### Exercise instructions
Your task is to write out exactly the lines of the listing below, from the first down to the line that holds "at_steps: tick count".

# # # # # # #

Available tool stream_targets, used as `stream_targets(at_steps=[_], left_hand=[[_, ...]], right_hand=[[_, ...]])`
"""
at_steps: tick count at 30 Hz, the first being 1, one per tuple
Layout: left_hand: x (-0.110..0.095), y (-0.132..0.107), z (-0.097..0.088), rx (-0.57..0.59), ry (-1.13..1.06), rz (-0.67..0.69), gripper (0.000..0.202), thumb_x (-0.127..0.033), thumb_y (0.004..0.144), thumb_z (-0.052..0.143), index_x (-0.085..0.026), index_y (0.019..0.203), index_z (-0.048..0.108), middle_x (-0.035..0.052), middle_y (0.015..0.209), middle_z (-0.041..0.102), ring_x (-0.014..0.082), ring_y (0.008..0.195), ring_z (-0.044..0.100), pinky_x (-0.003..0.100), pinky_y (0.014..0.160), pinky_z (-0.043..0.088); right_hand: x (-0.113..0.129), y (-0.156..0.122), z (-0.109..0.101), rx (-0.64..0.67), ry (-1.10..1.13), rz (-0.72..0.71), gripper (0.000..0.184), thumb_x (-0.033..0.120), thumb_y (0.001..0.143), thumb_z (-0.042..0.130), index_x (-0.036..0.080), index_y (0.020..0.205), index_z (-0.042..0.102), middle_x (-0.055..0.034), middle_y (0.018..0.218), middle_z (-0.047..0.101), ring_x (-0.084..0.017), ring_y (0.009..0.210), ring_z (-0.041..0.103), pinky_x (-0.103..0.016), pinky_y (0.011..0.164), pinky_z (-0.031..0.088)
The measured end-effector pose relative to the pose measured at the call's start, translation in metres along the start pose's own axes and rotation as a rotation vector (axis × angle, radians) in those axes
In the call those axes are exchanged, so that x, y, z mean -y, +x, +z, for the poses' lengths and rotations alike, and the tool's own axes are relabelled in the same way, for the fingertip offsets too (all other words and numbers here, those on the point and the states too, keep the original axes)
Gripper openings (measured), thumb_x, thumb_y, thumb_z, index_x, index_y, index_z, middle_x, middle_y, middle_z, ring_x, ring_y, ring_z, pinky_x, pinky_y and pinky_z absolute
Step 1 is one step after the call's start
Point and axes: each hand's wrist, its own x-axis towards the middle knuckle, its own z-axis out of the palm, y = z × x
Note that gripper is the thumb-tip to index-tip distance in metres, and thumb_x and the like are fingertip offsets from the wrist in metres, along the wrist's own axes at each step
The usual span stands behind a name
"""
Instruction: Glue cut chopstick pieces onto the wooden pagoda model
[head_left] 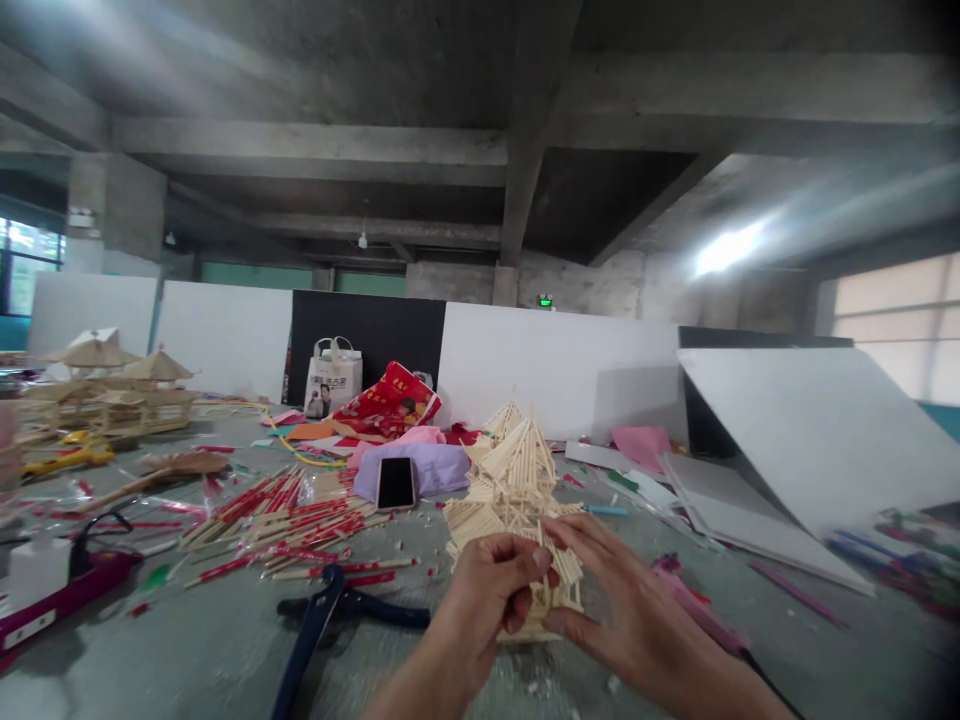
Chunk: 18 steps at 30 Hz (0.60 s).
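A pagoda-like model built of pale wooden sticks [517, 455] stands on the grey table, with pointed roofs and tiered eaves. In front of its lower part, my left hand [491, 585] is closed, thumb against bent fingers; what it pinches is too small and blurred to make out. To its right, my right hand [622, 605] has its fingers stretched out and its thumb apart, close beside the model's lower tier. Both hands cover part of the model's base. A dark blue-handled hand tool [322, 620] lies left of my left hand. On the right, a pink corded tool [701, 605] lies partly behind my right forearm.
Many red-wrapped wooden sticks [300, 520] lie scattered on the left. A phone [396, 484] leans on purple cloth [442, 468]. Farther left are other wooden models [154, 395] and a purple tool [75, 600]. White boards [765, 510] lie and lean at right.
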Motion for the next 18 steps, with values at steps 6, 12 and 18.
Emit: stream_targets(at_steps=[6, 12, 18], left_hand=[[0.001, 0.006, 0.002, 0.01, -0.009, 0.02, 0.029, -0.038, 0.061, 0.068, -0.01, 0.065, 0.06, -0.0018, 0.053, 0.055, 0.0001, 0.034, 0.032, 0.015, 0.031, 0.018], [0.006, 0.011, -0.001, 0.013, 0.046, 0.015, 0.034, -0.043, 0.061, 0.066, -0.01, 0.066, 0.06, 0.0008, 0.062, 0.06, 0.0009, 0.035, 0.038, 0.015, 0.031, 0.022], [0.005, 0.02, -0.011, -0.105, 0.211, 0.097, 0.04, -0.05, 0.062, 0.063, -0.011, 0.066, 0.058, -0.0036, 0.046, 0.052, 0.0019, 0.03, 0.035, 0.015, 0.03, 0.024]], right_hand=[[0.0, 0.01, -0.011, 0.069, -0.023, 0.028, 0.067, 0.042, 0.072, 0.061, 0.02, 0.129, 0.035, -0.0117, 0.129, 0.043, -0.027, 0.118, 0.039, -0.044, 0.093, 0.04], [-0.006, 0.011, -0.007, 0.044, -0.047, -0.005, 0.06, 0.044, 0.074, 0.058, 0.02, 0.126, 0.039, -0.0107, 0.123, 0.048, -0.025, 0.115, 0.042, -0.042, 0.092, 0.04], [-0.038, 0.035, 0.0, -0.146, -0.167, -0.027, 0.058, 0.045, 0.077, 0.054, 0.019, 0.126, 0.037, -0.0114, 0.115, 0.05, -0.025, 0.107, 0.045, -0.043, 0.088, 0.04]])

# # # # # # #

### Exercise solution
Available tool stream_targets, used as `stream_targets(at_steps=[_], left_hand=[[_, ...]], right_hand=[[_, ...]])`
"""
at_steps: tick count at 30 Hz, the first being 1, one per tuple

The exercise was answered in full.